Jak co roku pojawiłem się nieco wcześniej, aby spotkać dobrych znajomych z branży. Razem poczarować i dowiedzieć się co u kogo. W końcu to nie lada spotkanie. Pojawili się iluzjoniści i sympatycy tworzenia niemożliwości z takich miast jak: Wrocław, Kraków, Katowice, Warszawa, Białystok, Łódź, Toruń, Gdańsk i wielu więcej. Cała Polska. Miło jest spotkać tylu ludzi z branży, którą też się pasjonuje.
Nie będę tutaj opisywać dokładnie warsztatów i porównywać ich do poprzednich edycji, ponieważ każda z nich jest inna. Opiszę to co mi osobiście najbardziej przypadło do gustu.
Giełda rekwizytów
Sam osobiście nabyłem matę do mikroiluzji, którą mam nadzieję będę z powodzenie wykorzystywać w części występów. Niżej moje zdjęcie z jej użyciem.
Poza tym było kilka stoisk, gdzie było można nabyć akcesoria do iluzji, jednak nic dla mnie.
Przedstawienie galowe
Wystąpiło około 10 artystów(nie pamiętam w tej chwili ilu dokładnie).

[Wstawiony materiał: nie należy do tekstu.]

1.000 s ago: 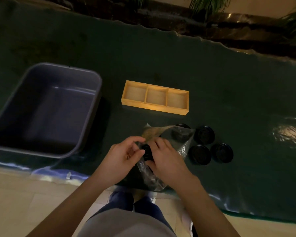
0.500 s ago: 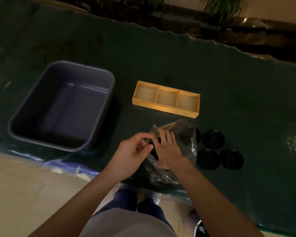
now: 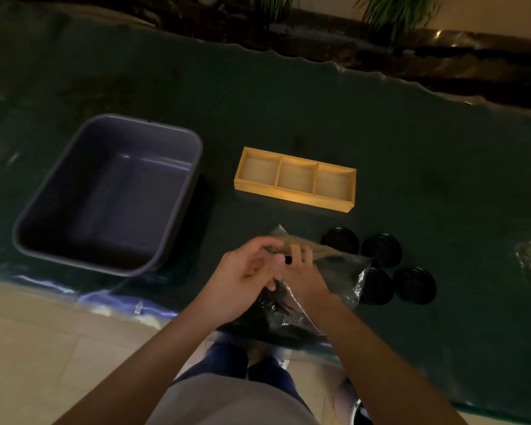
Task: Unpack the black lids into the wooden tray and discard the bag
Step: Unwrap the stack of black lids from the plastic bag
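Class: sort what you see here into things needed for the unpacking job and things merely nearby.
Needed: plastic bag, black lids, wooden tray, grey bin, left hand, right hand.
Nearby: green table cover, plants.

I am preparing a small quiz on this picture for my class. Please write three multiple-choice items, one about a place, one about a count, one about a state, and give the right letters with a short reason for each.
1. Where does the grey bin stand relative to the wooden tray?
A. To its left
B. To its right
C. On top of it

2. How many black lids lie loose on the green cover, beside the bag?
A. One
B. Four
C. Seven

3. What is the state of the tray's compartments?
A. All three hold lids
B. One holds a lid
C. All three are empty

Answers:
1. A, the bin sits left of the tray, apart from it.
2. B, four round lids lie right of the plastic bag, one partly hidden by it.
3. C, only bare wood shows in each compartment, while the left hand and right hand work at the bag.
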Action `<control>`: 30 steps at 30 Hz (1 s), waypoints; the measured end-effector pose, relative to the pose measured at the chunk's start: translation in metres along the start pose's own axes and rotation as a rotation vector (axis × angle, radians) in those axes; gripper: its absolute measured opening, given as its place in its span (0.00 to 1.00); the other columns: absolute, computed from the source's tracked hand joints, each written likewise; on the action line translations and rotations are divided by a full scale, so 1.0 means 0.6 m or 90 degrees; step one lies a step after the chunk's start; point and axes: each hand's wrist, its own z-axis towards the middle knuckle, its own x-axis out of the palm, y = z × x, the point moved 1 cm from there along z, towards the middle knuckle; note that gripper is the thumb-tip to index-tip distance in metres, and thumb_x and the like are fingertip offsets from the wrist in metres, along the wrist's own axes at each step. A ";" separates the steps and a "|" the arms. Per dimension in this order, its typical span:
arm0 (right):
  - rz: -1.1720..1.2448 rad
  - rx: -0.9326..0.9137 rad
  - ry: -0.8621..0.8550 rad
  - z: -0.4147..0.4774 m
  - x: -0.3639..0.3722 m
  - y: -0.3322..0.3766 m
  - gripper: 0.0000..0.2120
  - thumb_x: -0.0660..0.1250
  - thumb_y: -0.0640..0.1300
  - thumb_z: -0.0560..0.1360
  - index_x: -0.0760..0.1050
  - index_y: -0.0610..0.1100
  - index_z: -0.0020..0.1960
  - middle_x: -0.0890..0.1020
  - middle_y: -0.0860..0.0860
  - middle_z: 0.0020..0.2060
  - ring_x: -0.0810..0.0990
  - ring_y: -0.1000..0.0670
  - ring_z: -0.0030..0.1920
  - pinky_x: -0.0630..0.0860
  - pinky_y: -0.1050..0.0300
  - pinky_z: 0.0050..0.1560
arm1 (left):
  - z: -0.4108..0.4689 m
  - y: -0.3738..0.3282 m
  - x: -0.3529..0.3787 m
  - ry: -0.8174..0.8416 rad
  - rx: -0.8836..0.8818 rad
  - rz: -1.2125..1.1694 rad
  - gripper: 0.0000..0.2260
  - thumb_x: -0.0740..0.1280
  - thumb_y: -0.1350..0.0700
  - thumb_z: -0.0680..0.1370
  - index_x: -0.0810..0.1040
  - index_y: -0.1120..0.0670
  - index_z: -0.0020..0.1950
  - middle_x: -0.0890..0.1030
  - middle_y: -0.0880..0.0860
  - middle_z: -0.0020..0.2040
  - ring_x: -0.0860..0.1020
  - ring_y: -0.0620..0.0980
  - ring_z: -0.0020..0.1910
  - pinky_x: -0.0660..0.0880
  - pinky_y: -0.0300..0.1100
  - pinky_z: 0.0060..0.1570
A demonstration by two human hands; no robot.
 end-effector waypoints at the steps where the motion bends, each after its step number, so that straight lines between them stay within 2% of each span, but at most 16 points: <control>1: 0.017 0.016 -0.011 -0.002 0.000 -0.005 0.32 0.67 0.44 0.79 0.53 0.58 0.75 0.59 0.35 0.76 0.58 0.26 0.76 0.68 0.27 0.69 | 0.004 0.003 0.000 0.006 0.000 -0.029 0.16 0.65 0.43 0.80 0.76 0.46 0.67 0.85 0.51 0.45 0.86 0.50 0.42 0.83 0.42 0.50; 3: 0.095 0.049 -0.025 -0.009 0.011 -0.019 0.31 0.68 0.50 0.79 0.58 0.56 0.77 0.59 0.38 0.77 0.58 0.31 0.76 0.65 0.31 0.72 | 0.015 0.020 -0.002 -0.025 -0.004 -0.075 0.15 0.64 0.43 0.81 0.77 0.47 0.65 0.86 0.54 0.45 0.86 0.50 0.42 0.82 0.42 0.48; 5: 0.140 0.063 -0.043 -0.019 0.019 -0.027 0.40 0.75 0.52 0.74 0.55 0.60 0.78 0.57 0.42 0.75 0.58 0.33 0.74 0.68 0.36 0.72 | 0.030 0.053 -0.007 -0.102 -0.047 -0.102 0.08 0.63 0.49 0.83 0.79 0.46 0.59 0.85 0.53 0.44 0.85 0.49 0.42 0.82 0.43 0.47; 7: 0.247 0.072 -0.080 -0.039 0.022 -0.030 0.46 0.80 0.53 0.68 0.55 0.63 0.77 0.55 0.46 0.72 0.58 0.36 0.72 0.72 0.40 0.70 | 0.045 0.103 -0.010 -0.157 -0.152 -0.065 0.06 0.64 0.54 0.84 0.80 0.46 0.55 0.85 0.50 0.46 0.84 0.48 0.47 0.81 0.50 0.55; 9: 0.343 0.058 -0.146 -0.062 0.024 -0.032 0.47 0.81 0.57 0.64 0.57 0.66 0.74 0.55 0.49 0.72 0.57 0.43 0.72 0.73 0.48 0.70 | 0.058 0.151 -0.009 -0.153 -0.250 0.015 0.05 0.66 0.54 0.83 0.79 0.46 0.56 0.83 0.48 0.54 0.82 0.50 0.57 0.77 0.52 0.65; 11: 0.398 0.038 -0.197 -0.082 0.024 -0.029 0.45 0.77 0.65 0.62 0.58 0.69 0.72 0.56 0.52 0.71 0.57 0.50 0.70 0.70 0.60 0.68 | 0.070 0.187 -0.004 -0.131 -0.317 0.027 0.08 0.67 0.51 0.83 0.79 0.49 0.61 0.81 0.50 0.59 0.79 0.54 0.65 0.73 0.51 0.69; 12: 0.431 0.026 -0.216 -0.091 0.021 -0.027 0.44 0.76 0.66 0.62 0.58 0.70 0.72 0.56 0.53 0.71 0.58 0.49 0.71 0.68 0.60 0.69 | 0.076 0.196 0.001 -0.117 -0.355 -0.012 0.11 0.67 0.49 0.83 0.79 0.51 0.63 0.81 0.52 0.61 0.77 0.55 0.67 0.71 0.52 0.71; 14: 0.467 0.001 -0.246 -0.102 0.019 -0.020 0.44 0.78 0.65 0.62 0.59 0.70 0.72 0.55 0.56 0.72 0.60 0.47 0.74 0.69 0.53 0.72 | 0.086 0.202 0.011 -0.068 -0.442 -0.132 0.20 0.64 0.44 0.83 0.77 0.56 0.68 0.80 0.55 0.65 0.76 0.57 0.69 0.69 0.55 0.73; 17: 0.506 -0.010 -0.261 -0.111 0.015 -0.014 0.44 0.81 0.63 0.63 0.61 0.68 0.73 0.54 0.58 0.72 0.61 0.48 0.75 0.68 0.52 0.75 | 0.089 0.200 0.020 0.037 -0.528 -0.253 0.26 0.58 0.38 0.83 0.79 0.57 0.68 0.82 0.57 0.63 0.78 0.58 0.65 0.71 0.55 0.70; 20: 0.520 -0.005 -0.274 -0.112 0.015 -0.017 0.45 0.81 0.62 0.63 0.61 0.67 0.73 0.54 0.57 0.72 0.61 0.50 0.75 0.68 0.54 0.74 | 0.086 0.194 0.013 0.072 -0.487 -0.219 0.23 0.63 0.41 0.83 0.83 0.59 0.61 0.87 0.59 0.56 0.83 0.58 0.57 0.78 0.50 0.58; 22: 0.507 0.008 -0.273 -0.111 0.021 -0.022 0.45 0.80 0.62 0.63 0.60 0.68 0.73 0.54 0.56 0.73 0.60 0.54 0.73 0.69 0.56 0.73 | 0.085 0.192 0.007 0.032 -0.428 -0.188 0.17 0.67 0.48 0.82 0.84 0.61 0.57 0.88 0.57 0.49 0.85 0.57 0.50 0.83 0.46 0.49; 24: 0.474 0.027 -0.278 -0.109 0.025 -0.025 0.46 0.79 0.63 0.62 0.61 0.66 0.74 0.54 0.59 0.72 0.59 0.59 0.71 0.65 0.62 0.71 | 0.085 0.195 -0.001 -0.044 -0.382 -0.154 0.13 0.66 0.54 0.83 0.83 0.64 0.53 0.87 0.56 0.41 0.85 0.55 0.43 0.82 0.44 0.42; 27: 0.454 0.027 -0.302 -0.104 0.030 -0.032 0.45 0.79 0.65 0.62 0.62 0.66 0.74 0.56 0.59 0.72 0.60 0.59 0.72 0.58 0.64 0.74 | 0.085 0.207 -0.021 -0.148 -0.344 -0.136 0.12 0.63 0.56 0.85 0.81 0.65 0.52 0.84 0.57 0.39 0.83 0.52 0.37 0.79 0.45 0.39; 29: 0.462 0.018 -0.315 -0.103 0.030 -0.038 0.45 0.79 0.65 0.63 0.60 0.69 0.74 0.56 0.60 0.71 0.60 0.59 0.73 0.58 0.62 0.75 | 0.082 0.217 -0.043 -0.193 -0.326 -0.113 0.12 0.62 0.57 0.85 0.80 0.64 0.52 0.83 0.56 0.38 0.82 0.50 0.33 0.78 0.42 0.36; 30: 0.468 0.011 -0.323 -0.103 0.032 -0.043 0.45 0.80 0.64 0.64 0.60 0.67 0.75 0.56 0.59 0.72 0.61 0.57 0.74 0.60 0.60 0.76 | 0.081 0.223 -0.055 -0.205 -0.318 -0.096 0.12 0.61 0.56 0.86 0.80 0.63 0.52 0.83 0.56 0.37 0.82 0.48 0.32 0.78 0.40 0.34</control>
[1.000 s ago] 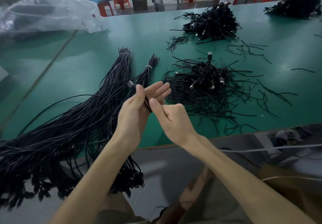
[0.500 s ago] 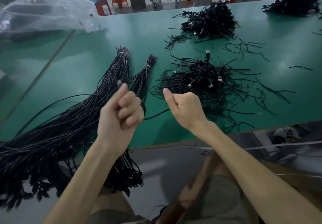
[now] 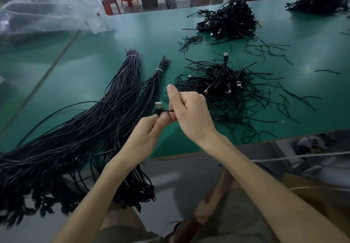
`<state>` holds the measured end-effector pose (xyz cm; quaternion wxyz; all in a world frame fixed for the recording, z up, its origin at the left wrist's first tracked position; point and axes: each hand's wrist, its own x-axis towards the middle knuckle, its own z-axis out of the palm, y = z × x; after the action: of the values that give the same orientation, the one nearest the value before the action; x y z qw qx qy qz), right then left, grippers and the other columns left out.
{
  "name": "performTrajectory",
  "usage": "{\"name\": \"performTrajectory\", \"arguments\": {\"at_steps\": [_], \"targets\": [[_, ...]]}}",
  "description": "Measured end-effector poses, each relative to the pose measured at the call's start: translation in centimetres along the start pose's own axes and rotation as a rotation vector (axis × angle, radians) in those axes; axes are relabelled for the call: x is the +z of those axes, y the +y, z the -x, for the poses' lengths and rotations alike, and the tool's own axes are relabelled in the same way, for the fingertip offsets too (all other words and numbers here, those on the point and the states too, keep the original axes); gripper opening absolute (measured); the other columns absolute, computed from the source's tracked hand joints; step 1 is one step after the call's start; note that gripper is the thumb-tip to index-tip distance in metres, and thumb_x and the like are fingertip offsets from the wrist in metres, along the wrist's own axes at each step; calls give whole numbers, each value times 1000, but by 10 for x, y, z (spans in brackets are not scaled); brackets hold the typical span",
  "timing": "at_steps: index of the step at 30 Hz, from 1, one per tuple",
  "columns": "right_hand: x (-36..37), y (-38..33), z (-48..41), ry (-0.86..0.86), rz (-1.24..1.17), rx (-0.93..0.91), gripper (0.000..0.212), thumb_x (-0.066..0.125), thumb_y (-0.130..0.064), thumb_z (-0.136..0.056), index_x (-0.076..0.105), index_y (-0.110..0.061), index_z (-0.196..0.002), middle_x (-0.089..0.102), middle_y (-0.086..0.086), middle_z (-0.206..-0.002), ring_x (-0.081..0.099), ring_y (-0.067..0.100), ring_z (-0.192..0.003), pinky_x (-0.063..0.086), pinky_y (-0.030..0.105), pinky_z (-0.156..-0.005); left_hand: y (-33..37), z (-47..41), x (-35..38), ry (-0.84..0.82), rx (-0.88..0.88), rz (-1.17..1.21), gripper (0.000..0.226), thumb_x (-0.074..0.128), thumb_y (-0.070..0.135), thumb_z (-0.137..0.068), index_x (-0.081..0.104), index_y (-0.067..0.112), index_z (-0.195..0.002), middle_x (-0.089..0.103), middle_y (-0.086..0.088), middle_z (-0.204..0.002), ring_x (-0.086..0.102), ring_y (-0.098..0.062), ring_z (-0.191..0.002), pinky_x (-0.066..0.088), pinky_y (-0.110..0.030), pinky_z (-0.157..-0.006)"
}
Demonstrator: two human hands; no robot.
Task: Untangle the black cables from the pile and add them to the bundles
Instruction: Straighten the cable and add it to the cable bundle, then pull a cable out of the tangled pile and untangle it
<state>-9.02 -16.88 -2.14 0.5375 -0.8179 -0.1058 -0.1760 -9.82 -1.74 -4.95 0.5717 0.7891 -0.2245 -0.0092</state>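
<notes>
My left hand [image 3: 149, 134] and right hand [image 3: 191, 116] both pinch one USB cable [image 3: 158, 106] near the table edge. Beyond lie two tied bundles [image 3: 130, 83]; the tangled pile [image 3: 223, 85] and farther heap [image 3: 229, 21] look largely unsorted.

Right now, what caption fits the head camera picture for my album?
Left hand and right hand hold a black cable over the green table.

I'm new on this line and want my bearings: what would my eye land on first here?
First, the hands at centre: the left hand and right hand both grip one black cable by its plug end. Left of them, long tied bundles fan across the green table; to the right lies a tangled pile.
</notes>
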Motion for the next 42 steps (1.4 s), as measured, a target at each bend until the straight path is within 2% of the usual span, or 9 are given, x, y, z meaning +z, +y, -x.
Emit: {"name": "performTrajectory", "arguments": {"at_steps": [1, 4, 6, 10, 16, 20, 23, 29, 42], "targets": [[1, 0, 4, -11, -9, 6, 67, 41, -37, -111, 55, -3, -55, 55, 1, -47, 54, 10, -44, 47, 34, -52, -1, -1, 1, 29, -24, 118, 48, 34, 36, -110, 76, 20, -94, 69, 7, -76, 60, -23, -105, 43, -13, -65], [8, 1, 16, -88, -21, 0, 65, 39, -39, -111, 56, -12, -54, 49, -8, -43, 48, 11, -41, 40, 31, -52, 3, -6, 3, 57, -125, 596, 56, 33, 44, -109, 71, 6, -121, 73, -8, -126, 64, -19, -126, 49, -24, -104], [15, 4, 25, -137, -8, 18, 65, 39, -40, -111, 55, -15, -54, 46, -11, -41, 47, 10, -41, 36, 27, -53, 8, -11, 3, 98, -169, 816, 55, 34, 44, -108, 59, 3, -135, 65, -13, -139, 59, -24, -133, 51, -29, -104], [20, 11, 33, -190, -27, 88, 63, 42, -47, -109, 58, -17, -55, 53, -11, -47, 52, 9, -46, 37, 26, -59, 18, -13, -4, 179, -218, 961, 38, 44, 45, -103, 69, 16, -103, 70, 0, -95, 72, -18, -95, 58, -34, -61], [13, 10, 25, -359, 38, 157, 44, 48, -59, -102, 53, -20, -121, 64, -8, -70, 58, 2, -58, 43, 26, -61, 23, -9, -10, 201, -228, 1102, 39, 38, 42, -108, 53, 23, -78, 48, 11, -66, 61, -11, -68, 48, -30, -86], [13, 7, 19, -433, -144, 183, 40, 66, -26, -100, 50, -30, -136, 71, -7, -99, 69, 9, -71, 56, 25, -69, 16, -4, -5, 95, -237, 850, 45, 40, 48, -106, 57, 25, -72, 64, 2, -74, 65, -16, -73, 44, -33, -57], [11, 13, 14, -389, -282, 253, 36, 74, -5, -90, 65, -18, -122, 70, -5, -87, 68, 10, -75, 53, 27, -64, 17, -3, -5, 1, -200, 795, 43, 41, 43, -106, 62, 24, -73, 68, 1, -78, 73, -22, -90, 51, -30, -60], [11, 19, 22, -248, -357, 206, 43, 82, -9, -77, 75, -24, -117, 78, -3, -106, 73, 15, -107, 57, 46, -99, 17, -2, -21, -144, -147, 699, 30, 49, 22, -103, 76, 11, -98, 72, -20, -118, 66, -34, -120, 56, -36, -98], [8, 7, 25, -64, -214, 119, 33, 86, -13, -80, 68, -17, -108, 71, -8, -97, 66, 12, -92, 55, 36, -86, 15, 4, -16, 202, -10, 152, 14, 65, 14, -93, 76, 6, -90, 66, -16, -103, 67, -28, -105, 53, -32, -92]]}}
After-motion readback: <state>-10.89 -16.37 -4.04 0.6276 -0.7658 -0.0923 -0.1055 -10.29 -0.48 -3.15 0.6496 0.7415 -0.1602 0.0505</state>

Najbardziej przypadły do gustu 2 pokazy. „Paskudny iluzjonista Menello” oraz Sławomir Piestrzeniewicz.
Co do pierwszego to byłem zaskoczony tym programem. Etiuda przy muzyce granej na żywo + przyjemnie przedstawiona iluzja z ciekawym humorem. Naprawdę się świetnie bawiłem! Kolega z branży zaskoczył w pozytywny sposób wiele osób.
Drugi z moich faworytów na gali to Arsene Lupin czyli Sławomir Piestrzeniewicz. Jeden z najlepszych iluzjonistów w Polsce. Dla mnie osobiście wielka inspiracja i cudowne przedstawienie sztuki magicznej. Jak zwykle elegancki humor, inteligentny komentarz i ciekawe efekty. Sama przyjemność z oglądania.
Noc Magii
Czyli wspólne czarowanie i zabawa. Jak w poprzednim roku w Sphinx’ie. Niestety jak co roku za mało czasu było żeby z każdym wymienić kilka zdań i trików. Tym bardziej, że też na trochę musiałem zniknąć i załatwić swoje osobiste sprawy.
Podsumowując DZIĘKUJĘ Panu Zbyszkowi Matuszkowi oraz reszcie osób, które były związane z organizacją tegorocznych warsztatów. Jak zwykle można było poczuć w powietrzu tę magię. Oby za rok było LEPIEJ. Zawsze można coś poprawić i sprawić, aby to spotkanie było bardziej owocne. Zatem oby do zobaczenia ze wszystkimi uczestnikami za rok!